Scan the records below for the line containing "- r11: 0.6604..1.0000" and the line containing "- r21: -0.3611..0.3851". Copy both, plus every line between, exactly.

——————————

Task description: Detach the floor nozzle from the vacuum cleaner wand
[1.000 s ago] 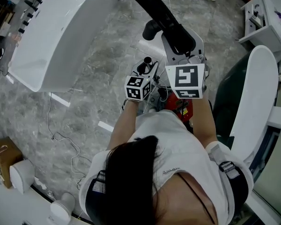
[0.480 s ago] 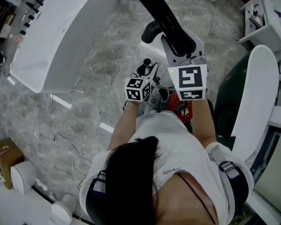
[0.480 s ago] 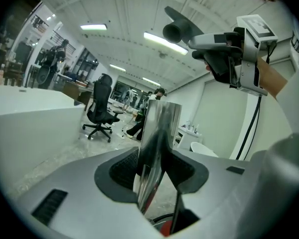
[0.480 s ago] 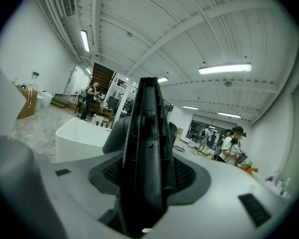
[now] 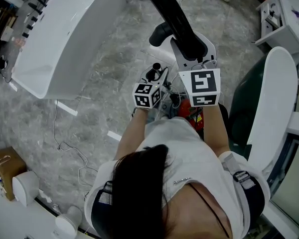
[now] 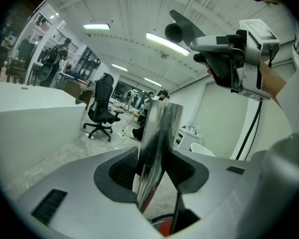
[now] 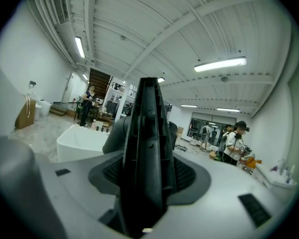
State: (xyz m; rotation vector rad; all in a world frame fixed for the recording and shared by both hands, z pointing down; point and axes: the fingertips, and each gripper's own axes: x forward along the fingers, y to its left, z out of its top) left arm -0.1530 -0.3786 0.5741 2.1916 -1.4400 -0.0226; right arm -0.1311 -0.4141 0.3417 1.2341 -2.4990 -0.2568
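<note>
The chrome wand [image 6: 158,133] is clamped between the jaws of the left gripper [image 6: 154,171]. The black floor nozzle [image 7: 145,133] is gripped by the right gripper [image 7: 144,176] and extends toward 11 o'clock in the head view.

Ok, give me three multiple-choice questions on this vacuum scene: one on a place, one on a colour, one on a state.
1. In the left gripper view, the office chair stands: A left of the wand; B right of it; C in front of it.
2. The part in the right gripper is: A red; B black; C white.
3. The left gripper is: A open; B shut on a cable; C shut on the wand.
Answers: A, the chair shows left of the shiny wand; B, the right gripper clamps the black floor nozzle; C, the left gripper's pads press the wand.
</note>
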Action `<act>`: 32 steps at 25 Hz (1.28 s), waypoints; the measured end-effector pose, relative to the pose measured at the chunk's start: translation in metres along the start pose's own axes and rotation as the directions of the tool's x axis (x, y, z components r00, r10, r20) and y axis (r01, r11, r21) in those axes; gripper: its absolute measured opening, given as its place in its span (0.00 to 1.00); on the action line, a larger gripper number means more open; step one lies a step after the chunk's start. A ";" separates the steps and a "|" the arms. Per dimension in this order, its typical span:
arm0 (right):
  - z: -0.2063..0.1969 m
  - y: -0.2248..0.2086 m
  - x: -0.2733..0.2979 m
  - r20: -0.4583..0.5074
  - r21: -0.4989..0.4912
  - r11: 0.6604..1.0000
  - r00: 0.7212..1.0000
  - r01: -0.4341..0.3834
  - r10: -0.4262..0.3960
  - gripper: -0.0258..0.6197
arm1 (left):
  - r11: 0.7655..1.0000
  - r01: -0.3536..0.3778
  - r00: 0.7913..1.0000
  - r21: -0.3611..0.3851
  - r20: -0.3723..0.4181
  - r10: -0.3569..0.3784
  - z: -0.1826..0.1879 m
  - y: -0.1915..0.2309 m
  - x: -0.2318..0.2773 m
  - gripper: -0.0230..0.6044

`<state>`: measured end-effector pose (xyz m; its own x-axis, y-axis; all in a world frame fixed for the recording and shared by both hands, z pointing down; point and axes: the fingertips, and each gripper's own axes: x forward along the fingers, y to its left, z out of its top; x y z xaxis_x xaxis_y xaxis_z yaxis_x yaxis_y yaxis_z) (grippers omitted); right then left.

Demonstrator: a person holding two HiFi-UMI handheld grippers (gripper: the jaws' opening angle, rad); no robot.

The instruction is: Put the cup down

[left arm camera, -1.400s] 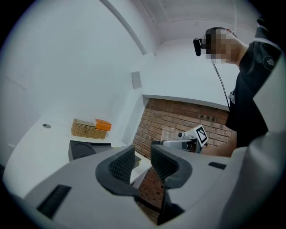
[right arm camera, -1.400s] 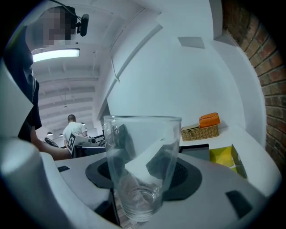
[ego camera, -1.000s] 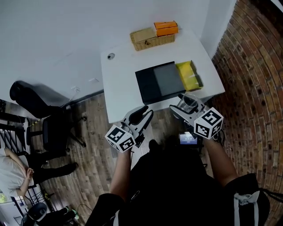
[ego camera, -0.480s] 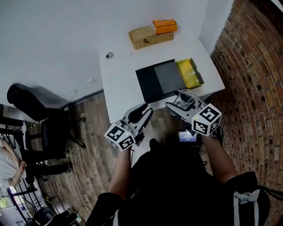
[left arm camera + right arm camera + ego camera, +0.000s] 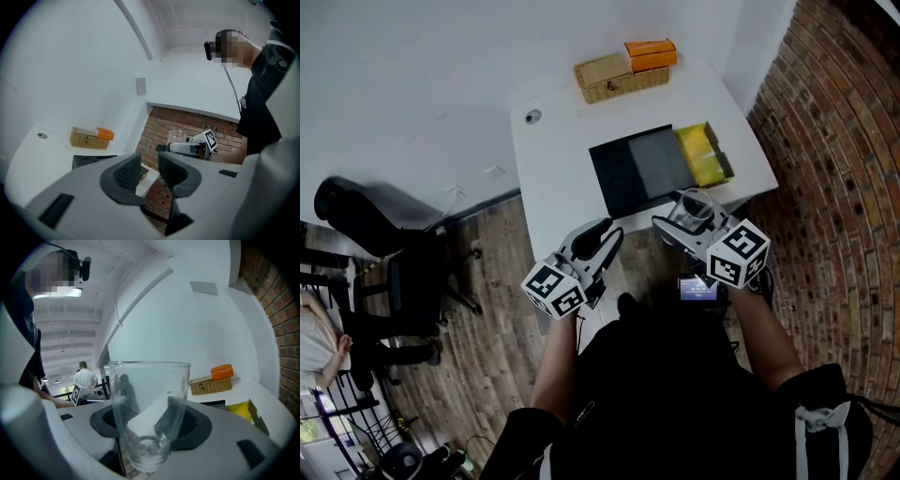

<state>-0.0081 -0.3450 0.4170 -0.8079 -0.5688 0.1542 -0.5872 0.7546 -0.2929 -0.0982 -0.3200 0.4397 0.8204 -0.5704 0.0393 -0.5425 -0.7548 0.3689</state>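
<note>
Farthest left, a dark office chair (image 5: 394, 253) stands on the wooden floor, clear of the work. Next comes the left tongs (image 5: 605, 236), held level just short of the white surface (image 5: 553, 169). Its jaws stand partly spread with nothing between them, and it looks the same as a second ago. On the surface lie a black tray (image 5: 642, 169) with a yellow box (image 5: 703, 155) touching its right side. A wicker basket (image 5: 614, 80) and an orange box (image 5: 652, 56) sit at the far edge. At the right, the right tongs (image 5: 689, 225) is pinching the cup (image 5: 150, 399), a clear empty glass held upright with a pad pressed on either side of its lower half. What has changed is small: over the last second these tongs have edged the cup a little nearer the surface's near edge, by the tray's front right corner, and the creep has all but stopped in the last half second. The cup is not yet down; it hangs at the edge, off the surface. I judge the carry nearly over, with the remaining work a short reach forward over bare white surface, a descent until the base sits flat, then a release.
</note>
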 end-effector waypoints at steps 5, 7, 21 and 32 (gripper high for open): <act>-0.004 -0.003 0.000 -0.009 0.003 1.000 1.000 0.000 0.000 0.46 | 1.000 -0.007 1.000 -0.006 -0.004 0.007 -0.003 0.004 0.001 0.22; -0.006 -0.006 -0.001 -0.017 0.002 1.000 1.000 -0.002 0.002 0.46 | 1.000 -0.010 1.000 -0.009 -0.004 0.010 -0.003 0.004 0.001 0.22; 0.016 -0.070 0.066 -0.119 -0.262 0.965 0.993 -0.025 -0.007 0.46 | 0.996 -0.084 0.994 -0.033 -0.067 0.082 -0.018 0.028 -0.008 0.22; -0.031 -0.076 0.161 -0.134 -0.186 0.974 0.986 -0.126 0.102 0.46 | 0.986 -0.136 0.989 -0.095 -0.070 0.130 -0.028 0.042 -0.020 0.22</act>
<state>-0.0953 -0.4842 0.4939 -0.8628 -0.4400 0.2488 -0.4798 0.8679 -0.1288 -0.1323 -0.3315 0.4801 0.7537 -0.6394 0.1522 -0.6295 -0.6358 0.4466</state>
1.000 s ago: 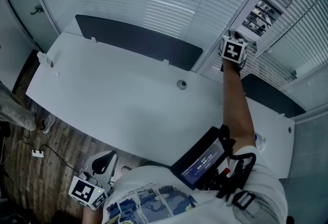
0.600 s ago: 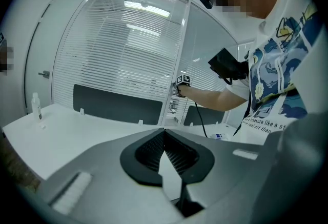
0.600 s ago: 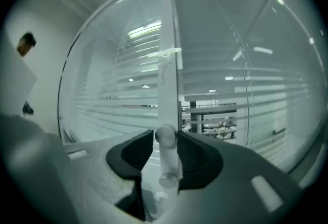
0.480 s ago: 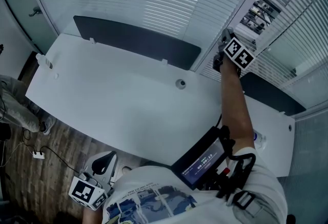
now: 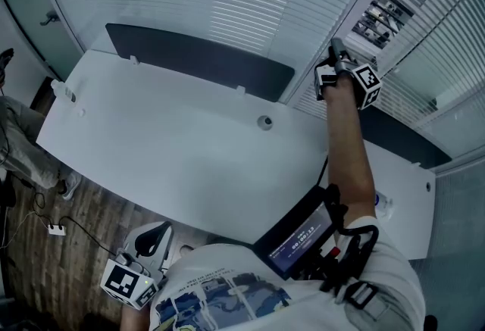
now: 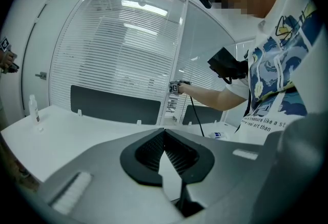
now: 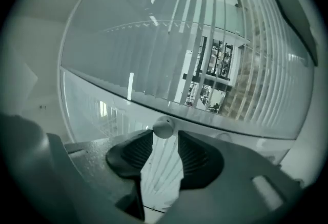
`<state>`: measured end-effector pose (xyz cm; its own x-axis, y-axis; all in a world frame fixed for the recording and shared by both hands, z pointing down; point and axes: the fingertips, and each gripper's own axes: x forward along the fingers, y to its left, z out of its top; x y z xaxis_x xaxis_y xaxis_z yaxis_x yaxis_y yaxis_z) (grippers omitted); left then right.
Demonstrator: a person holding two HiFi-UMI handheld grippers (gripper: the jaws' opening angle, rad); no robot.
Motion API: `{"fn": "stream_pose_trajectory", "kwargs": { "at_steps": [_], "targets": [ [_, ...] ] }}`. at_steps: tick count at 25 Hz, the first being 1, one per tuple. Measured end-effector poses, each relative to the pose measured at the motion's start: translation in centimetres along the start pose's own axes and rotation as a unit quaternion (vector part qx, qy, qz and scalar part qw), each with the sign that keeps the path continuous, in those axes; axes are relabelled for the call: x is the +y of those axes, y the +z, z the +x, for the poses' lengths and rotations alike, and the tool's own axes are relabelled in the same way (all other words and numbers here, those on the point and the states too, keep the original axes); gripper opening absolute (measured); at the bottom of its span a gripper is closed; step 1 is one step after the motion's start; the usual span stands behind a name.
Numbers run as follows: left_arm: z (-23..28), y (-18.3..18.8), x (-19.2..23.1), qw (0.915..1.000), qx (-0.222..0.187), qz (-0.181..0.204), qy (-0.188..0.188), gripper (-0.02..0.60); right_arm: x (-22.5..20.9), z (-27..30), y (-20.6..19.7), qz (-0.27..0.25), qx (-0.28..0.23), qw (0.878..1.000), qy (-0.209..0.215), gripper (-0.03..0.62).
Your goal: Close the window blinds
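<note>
Looking through the blinds (image 7: 266,59) behind the desk (image 5: 151,140), you can see the room beyond, so closing seems unfinished. A small knob (image 7: 163,127) sits ungripped between your right gripper's (image 7: 165,141) wide jaws, which have just been opening. Your left gripper (image 6: 164,131) hangs pinched shut and empty off the desk's near edge.

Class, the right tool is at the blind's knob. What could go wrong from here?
The right tool has just been opening its jaws; the round knob sits between their tips, unclamped, so a twist may slip off it.
The slats beside it show the room beyond; stopping now leaves them open.
</note>
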<state>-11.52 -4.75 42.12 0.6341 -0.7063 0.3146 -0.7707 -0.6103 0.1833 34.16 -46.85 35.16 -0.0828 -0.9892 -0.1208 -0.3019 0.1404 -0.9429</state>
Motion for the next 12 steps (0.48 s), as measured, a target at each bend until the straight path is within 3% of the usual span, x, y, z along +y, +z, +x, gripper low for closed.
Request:
{"fn": "stream_pose_trajectory", "kwargs": {
  "at_steps": [5,12],
  "targets": [
    [-0.4,0.2,-0.1,1.0000,0.001,-0.002,0.004,0.005,0.4,-0.1,0.9,0.062,-0.025,0.998,0.017,0.141],
    [-0.1,0.3,-0.3,1.0000,0.001,-0.001,0.000,0.005,-0.2,0.5,1.7,0.061,-0.020,0.998,0.015,0.132]
  ]
}}
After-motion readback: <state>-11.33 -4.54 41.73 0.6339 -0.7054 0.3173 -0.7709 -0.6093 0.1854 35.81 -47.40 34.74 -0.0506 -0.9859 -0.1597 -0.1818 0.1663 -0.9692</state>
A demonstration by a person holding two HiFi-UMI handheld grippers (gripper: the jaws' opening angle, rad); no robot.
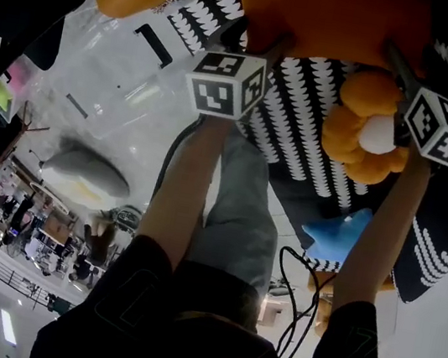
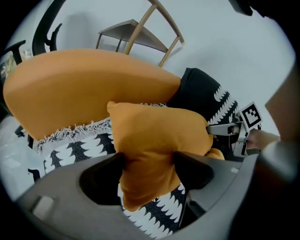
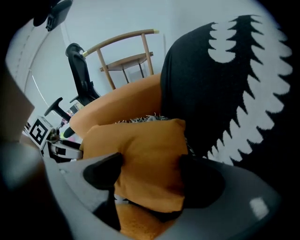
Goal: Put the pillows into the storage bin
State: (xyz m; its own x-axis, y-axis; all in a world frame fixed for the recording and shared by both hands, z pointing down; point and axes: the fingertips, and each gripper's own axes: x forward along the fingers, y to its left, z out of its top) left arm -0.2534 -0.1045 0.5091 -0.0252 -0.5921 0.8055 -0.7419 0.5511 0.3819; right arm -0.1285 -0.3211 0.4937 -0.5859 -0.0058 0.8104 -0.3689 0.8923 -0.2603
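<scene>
- Left claw (image 2: 149, 171): spread wide, with a corner of the orange pillow (image 2: 154, 136) between the jaws, the cloth lying against both pads and not squeezed.
- Right claw (image 3: 150, 176): likewise wide, set around another corner of the same pillow, the cloth filling the gap.
- In the head view: both claws reaching up into the orange pillow at the top of the picture, their marker cubes well apart.
- Orange pillow: resting against a black-and-white patterned pillow (image 1: 303, 111) with a fringed edge, with a larger orange cushion (image 2: 84, 84) behind it.
- Clear storage bin (image 1: 105, 77): left of the pillow pile in the head view, its upper edge hidden by the orange cushion. No telling whether the orange pillow lies within its walls.
- Flower-shaped plush (image 1: 367, 134), orange with a white centre: just beside the right claw's cube, on the patterned pillow.
- Blue cloth thing (image 1: 338, 235): lower down, near the right forearm.
- Wooden chair (image 2: 140, 30): behind the pile, against a pale wall.
</scene>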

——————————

- _Task response_:
  - r11: 0.6604..1.0000
  - r00: 0.7212..1.0000
  - r01: -0.4341..0.3834
  - r10: -0.4262..0.3960
  - gripper: -0.0258..0.6197
arm1 (left):
  - r11: 0.7655..1.0000
  - r01: -0.3536..0.3778
  - r00: 0.7913..1.0000
  - r21: -0.3611..0.3851

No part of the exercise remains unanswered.